In fünf rohen Betonkörpern mit rosafarbenen Türen, gebaut von den Architekten Kersten Geers und David van Seeveren, wird in der Galerie Tim van Laere moderne Kunst gezeigt. Ganz etwas anderes ist die Wabi-Sabi Theorie des Kunstsammlers Axel Vervordt, in dessen Galerie ebenfalls Werke moderner Kunst zu besichtigen sind. Dieser hat sich auch als Inneneinrichter und mit seinen Büchern weltweit einen Namen gemacht. Beim Spaziergang durch den geheimen Vlaaikensgang sind die Häuser zu bewundern, die er vor dem Abriss bewahrt und mit viel Feingefühl restauriert hat. Ausserdem gibt es viele Einkaufsmöglichkeiten in Antwerpen. Concept Stores wie der bereits oben vorgestellte Graanmarkt 13 bieten ausgesuchte Designobjekte, Bücher und Mode an. Küchenhelfer von Maarten Baas, Kleinmöbel von Muller van Seeveren oder ausgesuchte Raumdüfte verlocken zum Kauf. Im St Vincent's, einer ehemaligen Druckerei, sind Vintage-Möbel das Hauptthema, dazu werden Kunst, Design und auch Bücher angeboten. Und in einem umgebauten Appartement des Labels Valerie Objects präsentiert das belgische Studio Muller van Seeveren seine Kollektion von Möbeln und Leuchten - beeindruckend und sehenswert. (Credits dezeen, graanmarkt13, st vincents)
timvanlaeregallery.com | graanmarkt13.com | stvincents.co | mullervanseveren.be
Bis zum nächsten Mal!
Konzept und Planung der 10. Edition von «neue räume» schreiten voran, es gibt inspirierende Sonderschauen und interessante Abend-Events.
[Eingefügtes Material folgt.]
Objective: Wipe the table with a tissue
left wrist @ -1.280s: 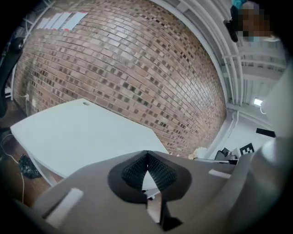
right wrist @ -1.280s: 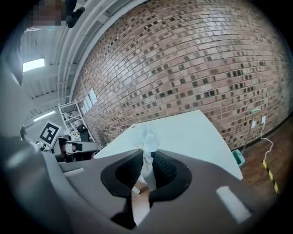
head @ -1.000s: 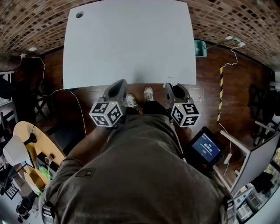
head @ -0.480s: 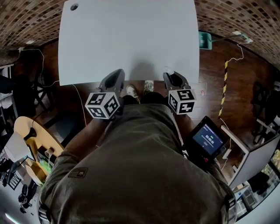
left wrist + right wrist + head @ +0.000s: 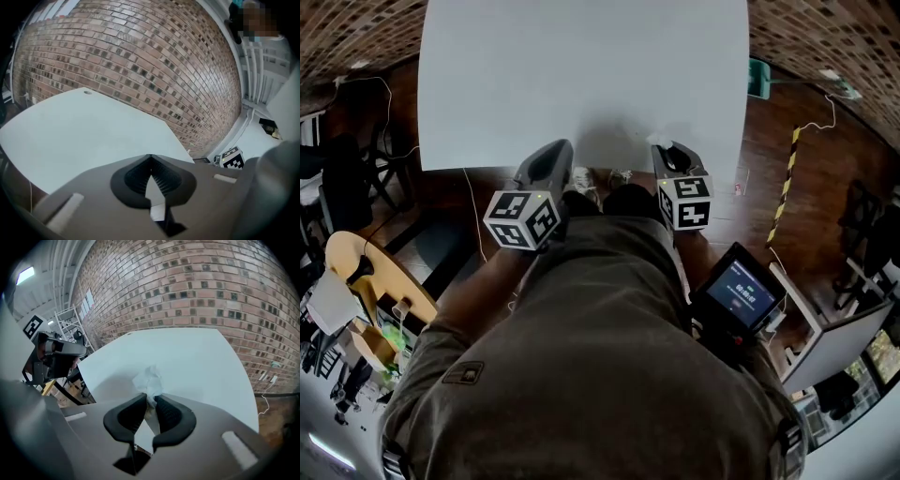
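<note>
My right gripper (image 5: 149, 398) has its fingers (image 5: 171, 416) pinched on a crumpled white tissue (image 5: 149, 379), which pokes out just past the tips at the near edge of the pale surface (image 5: 187, 357). I cannot tell whether it touches. My left gripper (image 5: 150, 158) sits alongside, fingers (image 5: 133, 178) pressed together on nothing. I judge the wiping barely begun, if at all: the tissue is in hand, but the whole surface ahead is left to cover.

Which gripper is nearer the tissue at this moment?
Right. The right gripper is shut on the tissue, over the table's near edge; the left gripper is shut and empty, off to the tissue's left.
</note>
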Tool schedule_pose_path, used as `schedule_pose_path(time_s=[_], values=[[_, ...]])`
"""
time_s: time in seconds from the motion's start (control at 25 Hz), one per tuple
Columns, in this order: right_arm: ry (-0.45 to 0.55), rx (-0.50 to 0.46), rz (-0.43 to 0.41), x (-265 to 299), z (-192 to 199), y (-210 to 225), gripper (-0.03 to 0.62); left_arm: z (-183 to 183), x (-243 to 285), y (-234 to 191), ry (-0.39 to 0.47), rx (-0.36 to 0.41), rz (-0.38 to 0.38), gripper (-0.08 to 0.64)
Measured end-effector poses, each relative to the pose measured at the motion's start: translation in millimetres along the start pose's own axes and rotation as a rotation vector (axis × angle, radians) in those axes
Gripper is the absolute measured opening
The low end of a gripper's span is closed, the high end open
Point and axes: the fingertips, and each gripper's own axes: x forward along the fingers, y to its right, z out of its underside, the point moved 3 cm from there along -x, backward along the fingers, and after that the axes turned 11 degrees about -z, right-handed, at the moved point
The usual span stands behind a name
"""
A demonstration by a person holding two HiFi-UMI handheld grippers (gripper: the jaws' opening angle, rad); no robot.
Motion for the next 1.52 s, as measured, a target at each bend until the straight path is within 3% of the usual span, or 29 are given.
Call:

UND ES HAT IM MOMENT NOCH FREIE FLÄCHEN - FIRST COME, FIRST SERVE! Über Eure Ideen und Anregungen freuen wir uns auf news@neueraeume.ch. In Erinnerung an das wunderbare Essen von Margot Henderson bei Raf Simons|Kvadrat empfehlen wir den frühlingshaften Gurkensalat, der auch denjenigen schmeckt, die keine Gurken mögen.
last but not least: Cucumber, Mustard & Dill Salad - 1 bis 2 Gurken, schälen, halbieren, mit einem Teelöffel vorsichtig alle Kerne entfernen und in 0.5 cm grosse Stücke schneiden. Dann mit etwas Salz bestreuen und in einer Schüssel ca. 30 Minuten beiseite stellen. In der Zwischenzeit 1 EL grobkörnigen Dijon-Senf mit einem EL Rotweinessig, dem Saft einer Zitrone und 1 TL Zucker mischen und 100ml Olivenöl langsam dazu geben, so dass eine dickflüssige Sauce entsteht. Mit 2 TL frischem, grob gehackten Dill vermischen und über die zuvor abgetropften, kurz gewaschenen Gurkenscheiben geben. Dazu passen knuspriges Brot mit ungesalzener Butter und ein Glas Grecanico aus Sizilien. Das Rezept stammt aus Margot Henderson's Kochbuch «you're all invited», Penguin Books 2012.